Internal game in the United States: Ministry of Finance and Trade Representative declare division
On the surface, Besent and Greer are just sending signals to China in different ways. In essence, they respectively represent the division of the two logic of China policy.
Trade Representative Greer emphasized "no advance notice" and "refusing to answer the phone", which corresponds to the Trump administration's usual pressure logic-to promote the negotiation process by creating tension. Greer needs to echo the political posture of the White House through tough words and maintain the political consistency of being tough towards China.
Bescent, on the other hand, is closer to "realism". The Ministry of Finance is concerned about market stability, capital hedging and the continuation of the military industry chain, and is not interested in the "tough tone" of diplomatic strategy. His statement is to strive for space for a possible "policy buffer period": to prevent US policies from triggering more severe Chinese counter-measures, and at the same time reserve inventory and adjustment windows for enterprises.
The two statements of separation reflect the chaos of the US government's internal line on the "rare-earth issue" - on the one hand, political confrontation is to beined, and on the other hand, it is difficult to bear the actual cost.
For China, there is no need to choose the person to respond to in the long-term speech, but should continue to lengthen the dialogue cycle and push the issue back to the US side.
New phase of the game.
Bescent's initiative to release the "negotiable" signal is a measured concession at the domestic political level, and a recognition of China's counter-measure capabilities at the international political level. It declares a reality: rare earths are not a simple resource issue, but a strategic tool in the power game between China and the United States.

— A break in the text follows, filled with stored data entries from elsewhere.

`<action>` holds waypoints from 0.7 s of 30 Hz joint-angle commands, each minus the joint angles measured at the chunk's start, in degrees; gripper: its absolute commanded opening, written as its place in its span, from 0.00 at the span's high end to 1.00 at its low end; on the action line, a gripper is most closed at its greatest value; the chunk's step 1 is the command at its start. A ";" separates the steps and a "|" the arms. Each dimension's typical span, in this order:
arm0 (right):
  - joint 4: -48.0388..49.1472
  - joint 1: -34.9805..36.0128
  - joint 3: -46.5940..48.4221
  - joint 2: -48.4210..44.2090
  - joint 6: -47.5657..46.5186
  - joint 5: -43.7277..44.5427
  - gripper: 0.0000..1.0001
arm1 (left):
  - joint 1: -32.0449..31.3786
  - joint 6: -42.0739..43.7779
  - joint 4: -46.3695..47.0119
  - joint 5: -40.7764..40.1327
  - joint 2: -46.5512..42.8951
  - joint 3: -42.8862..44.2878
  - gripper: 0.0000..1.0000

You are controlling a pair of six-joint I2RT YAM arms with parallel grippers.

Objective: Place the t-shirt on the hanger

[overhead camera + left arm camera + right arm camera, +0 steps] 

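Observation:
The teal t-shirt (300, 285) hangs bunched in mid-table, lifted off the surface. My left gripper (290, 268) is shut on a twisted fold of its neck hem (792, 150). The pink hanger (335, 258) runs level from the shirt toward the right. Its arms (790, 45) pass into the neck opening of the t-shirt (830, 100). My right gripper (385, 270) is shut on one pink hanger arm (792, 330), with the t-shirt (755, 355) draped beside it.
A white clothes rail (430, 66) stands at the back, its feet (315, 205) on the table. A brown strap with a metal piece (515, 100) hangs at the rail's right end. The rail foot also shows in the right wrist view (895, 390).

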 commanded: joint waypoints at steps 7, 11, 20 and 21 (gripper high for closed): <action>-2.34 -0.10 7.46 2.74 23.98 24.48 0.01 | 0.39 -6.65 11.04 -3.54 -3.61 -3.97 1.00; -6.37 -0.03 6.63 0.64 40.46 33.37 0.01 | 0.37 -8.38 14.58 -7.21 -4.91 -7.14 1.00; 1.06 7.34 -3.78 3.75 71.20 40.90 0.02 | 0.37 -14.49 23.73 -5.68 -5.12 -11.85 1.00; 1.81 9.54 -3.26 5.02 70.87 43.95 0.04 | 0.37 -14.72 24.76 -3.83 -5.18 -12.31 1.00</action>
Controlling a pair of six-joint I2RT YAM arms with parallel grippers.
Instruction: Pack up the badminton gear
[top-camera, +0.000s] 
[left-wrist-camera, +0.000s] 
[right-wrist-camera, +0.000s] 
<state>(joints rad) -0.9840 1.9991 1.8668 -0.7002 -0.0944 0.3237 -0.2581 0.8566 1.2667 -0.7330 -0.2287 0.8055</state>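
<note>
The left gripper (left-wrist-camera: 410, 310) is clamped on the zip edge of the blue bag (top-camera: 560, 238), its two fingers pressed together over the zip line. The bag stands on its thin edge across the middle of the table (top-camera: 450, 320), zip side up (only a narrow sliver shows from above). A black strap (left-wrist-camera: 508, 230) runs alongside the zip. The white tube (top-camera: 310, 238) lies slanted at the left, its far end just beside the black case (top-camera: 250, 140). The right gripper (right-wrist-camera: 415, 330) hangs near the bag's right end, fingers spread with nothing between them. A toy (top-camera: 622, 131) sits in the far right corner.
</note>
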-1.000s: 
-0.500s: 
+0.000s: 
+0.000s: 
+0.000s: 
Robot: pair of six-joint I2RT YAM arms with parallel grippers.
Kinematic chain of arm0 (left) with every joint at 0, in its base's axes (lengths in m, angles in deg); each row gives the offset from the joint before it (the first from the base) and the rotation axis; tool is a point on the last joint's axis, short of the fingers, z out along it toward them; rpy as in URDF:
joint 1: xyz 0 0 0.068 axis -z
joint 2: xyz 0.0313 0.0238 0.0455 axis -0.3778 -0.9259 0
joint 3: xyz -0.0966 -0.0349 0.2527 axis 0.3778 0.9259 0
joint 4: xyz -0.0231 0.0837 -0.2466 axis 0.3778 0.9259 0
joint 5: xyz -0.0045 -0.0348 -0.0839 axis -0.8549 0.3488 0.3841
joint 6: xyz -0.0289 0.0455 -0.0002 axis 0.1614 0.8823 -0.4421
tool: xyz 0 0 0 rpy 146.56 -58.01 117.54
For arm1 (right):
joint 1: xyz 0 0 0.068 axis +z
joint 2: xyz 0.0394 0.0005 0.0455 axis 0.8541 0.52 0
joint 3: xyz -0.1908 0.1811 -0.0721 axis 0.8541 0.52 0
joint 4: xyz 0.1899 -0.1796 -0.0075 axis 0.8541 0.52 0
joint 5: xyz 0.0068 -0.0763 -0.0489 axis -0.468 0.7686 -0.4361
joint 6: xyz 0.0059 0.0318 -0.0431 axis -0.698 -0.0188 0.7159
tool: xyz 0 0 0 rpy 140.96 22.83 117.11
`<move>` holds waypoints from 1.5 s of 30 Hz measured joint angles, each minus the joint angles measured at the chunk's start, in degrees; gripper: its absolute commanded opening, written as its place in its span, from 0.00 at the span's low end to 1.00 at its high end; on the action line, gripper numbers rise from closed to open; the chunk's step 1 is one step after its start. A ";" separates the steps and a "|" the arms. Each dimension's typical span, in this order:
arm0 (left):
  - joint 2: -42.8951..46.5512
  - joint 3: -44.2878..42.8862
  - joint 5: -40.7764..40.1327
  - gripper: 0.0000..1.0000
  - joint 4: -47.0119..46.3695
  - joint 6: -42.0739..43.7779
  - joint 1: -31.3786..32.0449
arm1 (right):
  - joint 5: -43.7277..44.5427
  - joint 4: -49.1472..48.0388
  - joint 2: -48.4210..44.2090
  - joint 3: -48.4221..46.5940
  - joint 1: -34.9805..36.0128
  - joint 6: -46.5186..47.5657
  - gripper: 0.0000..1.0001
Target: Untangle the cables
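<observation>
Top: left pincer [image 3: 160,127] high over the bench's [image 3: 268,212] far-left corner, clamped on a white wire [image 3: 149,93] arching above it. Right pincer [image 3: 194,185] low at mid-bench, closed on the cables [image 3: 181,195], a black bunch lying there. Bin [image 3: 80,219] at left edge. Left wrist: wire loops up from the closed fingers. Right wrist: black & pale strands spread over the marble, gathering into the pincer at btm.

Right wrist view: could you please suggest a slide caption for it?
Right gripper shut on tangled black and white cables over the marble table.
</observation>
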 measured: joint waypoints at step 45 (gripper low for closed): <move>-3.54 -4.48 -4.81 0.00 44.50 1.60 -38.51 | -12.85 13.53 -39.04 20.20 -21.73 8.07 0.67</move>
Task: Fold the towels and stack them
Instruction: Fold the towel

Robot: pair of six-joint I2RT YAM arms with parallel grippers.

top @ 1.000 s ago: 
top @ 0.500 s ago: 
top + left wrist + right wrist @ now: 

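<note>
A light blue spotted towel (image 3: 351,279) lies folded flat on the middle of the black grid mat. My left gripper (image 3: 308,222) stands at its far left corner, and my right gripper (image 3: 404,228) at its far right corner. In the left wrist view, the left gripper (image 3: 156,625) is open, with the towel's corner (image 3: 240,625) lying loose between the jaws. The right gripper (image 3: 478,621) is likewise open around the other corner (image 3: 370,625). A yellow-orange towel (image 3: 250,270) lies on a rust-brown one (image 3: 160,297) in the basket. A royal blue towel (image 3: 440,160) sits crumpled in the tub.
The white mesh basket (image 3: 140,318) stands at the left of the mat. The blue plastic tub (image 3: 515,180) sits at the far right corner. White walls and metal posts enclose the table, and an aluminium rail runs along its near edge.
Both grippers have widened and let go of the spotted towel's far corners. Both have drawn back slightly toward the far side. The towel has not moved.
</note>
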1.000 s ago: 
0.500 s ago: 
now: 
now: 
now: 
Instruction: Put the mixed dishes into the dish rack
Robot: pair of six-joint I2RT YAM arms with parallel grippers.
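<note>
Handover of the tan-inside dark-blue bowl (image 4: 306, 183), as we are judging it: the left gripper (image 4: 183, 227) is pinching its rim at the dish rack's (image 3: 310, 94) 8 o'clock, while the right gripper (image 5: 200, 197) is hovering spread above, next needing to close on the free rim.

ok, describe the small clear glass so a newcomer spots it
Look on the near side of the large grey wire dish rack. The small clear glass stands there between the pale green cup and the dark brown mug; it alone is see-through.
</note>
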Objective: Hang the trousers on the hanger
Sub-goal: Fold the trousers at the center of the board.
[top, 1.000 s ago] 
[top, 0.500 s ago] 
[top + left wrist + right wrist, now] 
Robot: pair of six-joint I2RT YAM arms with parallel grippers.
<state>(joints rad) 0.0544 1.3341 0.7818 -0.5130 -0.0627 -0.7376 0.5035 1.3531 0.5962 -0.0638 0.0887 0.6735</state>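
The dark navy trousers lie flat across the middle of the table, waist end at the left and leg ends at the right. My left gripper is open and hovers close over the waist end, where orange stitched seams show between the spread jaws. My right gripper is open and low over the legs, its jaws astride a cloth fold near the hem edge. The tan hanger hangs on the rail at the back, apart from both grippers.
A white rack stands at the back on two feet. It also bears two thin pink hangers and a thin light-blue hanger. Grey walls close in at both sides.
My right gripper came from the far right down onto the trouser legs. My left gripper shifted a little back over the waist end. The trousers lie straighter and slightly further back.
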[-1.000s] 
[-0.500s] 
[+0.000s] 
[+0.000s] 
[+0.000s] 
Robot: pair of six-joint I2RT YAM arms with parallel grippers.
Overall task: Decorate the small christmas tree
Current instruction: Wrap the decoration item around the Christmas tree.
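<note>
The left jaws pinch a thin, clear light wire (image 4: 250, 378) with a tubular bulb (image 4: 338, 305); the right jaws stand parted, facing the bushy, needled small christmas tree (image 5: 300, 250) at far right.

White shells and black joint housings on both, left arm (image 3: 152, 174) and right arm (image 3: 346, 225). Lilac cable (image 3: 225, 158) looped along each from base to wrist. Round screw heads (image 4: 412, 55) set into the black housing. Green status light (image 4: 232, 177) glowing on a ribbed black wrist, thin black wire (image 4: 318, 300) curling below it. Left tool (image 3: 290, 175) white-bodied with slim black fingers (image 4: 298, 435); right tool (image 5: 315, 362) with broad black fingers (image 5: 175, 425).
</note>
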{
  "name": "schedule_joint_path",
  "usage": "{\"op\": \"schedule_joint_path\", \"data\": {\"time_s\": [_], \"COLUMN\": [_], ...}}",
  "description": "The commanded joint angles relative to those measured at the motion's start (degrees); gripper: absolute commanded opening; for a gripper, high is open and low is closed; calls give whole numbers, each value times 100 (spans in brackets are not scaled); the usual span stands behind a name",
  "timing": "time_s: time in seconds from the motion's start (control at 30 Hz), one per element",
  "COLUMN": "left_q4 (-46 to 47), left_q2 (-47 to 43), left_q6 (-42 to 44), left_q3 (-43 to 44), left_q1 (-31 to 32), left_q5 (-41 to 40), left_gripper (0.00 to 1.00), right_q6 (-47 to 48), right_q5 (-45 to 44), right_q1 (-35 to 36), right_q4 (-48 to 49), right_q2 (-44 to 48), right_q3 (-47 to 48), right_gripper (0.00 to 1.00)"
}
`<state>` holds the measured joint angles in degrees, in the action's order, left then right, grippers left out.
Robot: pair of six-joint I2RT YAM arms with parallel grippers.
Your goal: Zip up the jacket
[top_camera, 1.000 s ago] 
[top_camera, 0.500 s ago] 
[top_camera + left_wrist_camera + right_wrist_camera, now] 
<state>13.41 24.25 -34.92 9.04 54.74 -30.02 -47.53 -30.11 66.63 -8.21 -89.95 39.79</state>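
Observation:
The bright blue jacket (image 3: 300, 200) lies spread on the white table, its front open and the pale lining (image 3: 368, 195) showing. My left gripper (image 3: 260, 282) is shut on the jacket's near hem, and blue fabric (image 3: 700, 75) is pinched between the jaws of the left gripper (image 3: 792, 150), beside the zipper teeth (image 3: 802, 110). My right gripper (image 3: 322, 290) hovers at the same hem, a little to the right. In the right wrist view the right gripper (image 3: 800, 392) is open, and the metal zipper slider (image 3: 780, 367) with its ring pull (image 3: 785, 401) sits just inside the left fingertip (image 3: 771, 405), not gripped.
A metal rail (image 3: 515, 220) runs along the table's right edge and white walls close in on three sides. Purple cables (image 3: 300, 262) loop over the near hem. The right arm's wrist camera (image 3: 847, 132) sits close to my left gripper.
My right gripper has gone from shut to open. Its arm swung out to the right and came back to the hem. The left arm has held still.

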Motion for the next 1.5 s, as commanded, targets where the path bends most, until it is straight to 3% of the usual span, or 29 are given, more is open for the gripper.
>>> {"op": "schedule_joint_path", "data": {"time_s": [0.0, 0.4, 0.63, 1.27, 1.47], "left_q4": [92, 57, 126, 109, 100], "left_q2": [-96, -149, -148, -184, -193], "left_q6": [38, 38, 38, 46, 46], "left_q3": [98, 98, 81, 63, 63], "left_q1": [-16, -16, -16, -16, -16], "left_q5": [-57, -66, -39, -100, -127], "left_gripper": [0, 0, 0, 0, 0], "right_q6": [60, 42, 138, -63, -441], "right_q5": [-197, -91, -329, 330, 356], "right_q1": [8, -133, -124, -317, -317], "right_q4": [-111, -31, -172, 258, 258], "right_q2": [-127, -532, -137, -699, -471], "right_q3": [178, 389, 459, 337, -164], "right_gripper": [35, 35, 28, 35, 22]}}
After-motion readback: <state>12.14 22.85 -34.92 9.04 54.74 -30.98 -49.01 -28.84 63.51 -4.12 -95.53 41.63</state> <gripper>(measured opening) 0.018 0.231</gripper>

This change in attitude has not been accompanied by substantial results, which just shows that China and the United States have entered a pattern of checks and balances in which "we can't talk about it or turn our faces".
From a Chinese perspective, the advancement of the rare-earth approval system has far exceeded the initial expectation. It has not triggered intense confrontation, but has forced several key U.S. officials to openly decline, thus disrupting the consistency of U.S. internal strategy against China.
In the next stage, the United States may try to lead the dispute to WTO channels, resort to international trade arbitration, and try to deny the legitimacy of China's rare earth export restrictions. However, this path itself means that the procedure is complicated and the time limit is long, and China can continue to maintain its discretion on rare earth exports in the WTO game.
At the same time, China still needs to guard against two risks:
First, the U.S. may shift from the rare-earth battlefield to other critical resources (such as uranium, uranium, lithium) in an attempt to break the pattern of “China’s resource dominance.”
The second is that the United States will either join Japan and South Korea and other countries to build a "rare-earth circumvention mechanism" to replace China's export routes through Southeast Asia or Africa supply chains.
In response to this situation, China must speed up the institutionalization of the "rare earth reserve approval system", strengthen its technology and application review capabilities, and expand its international influence on high-performance magnetic materials and downstream application materials. Although the results of the rare earth strategy are beginning to show, what really determines the outcome is the medium and long-term supply chain control and industrial initiative.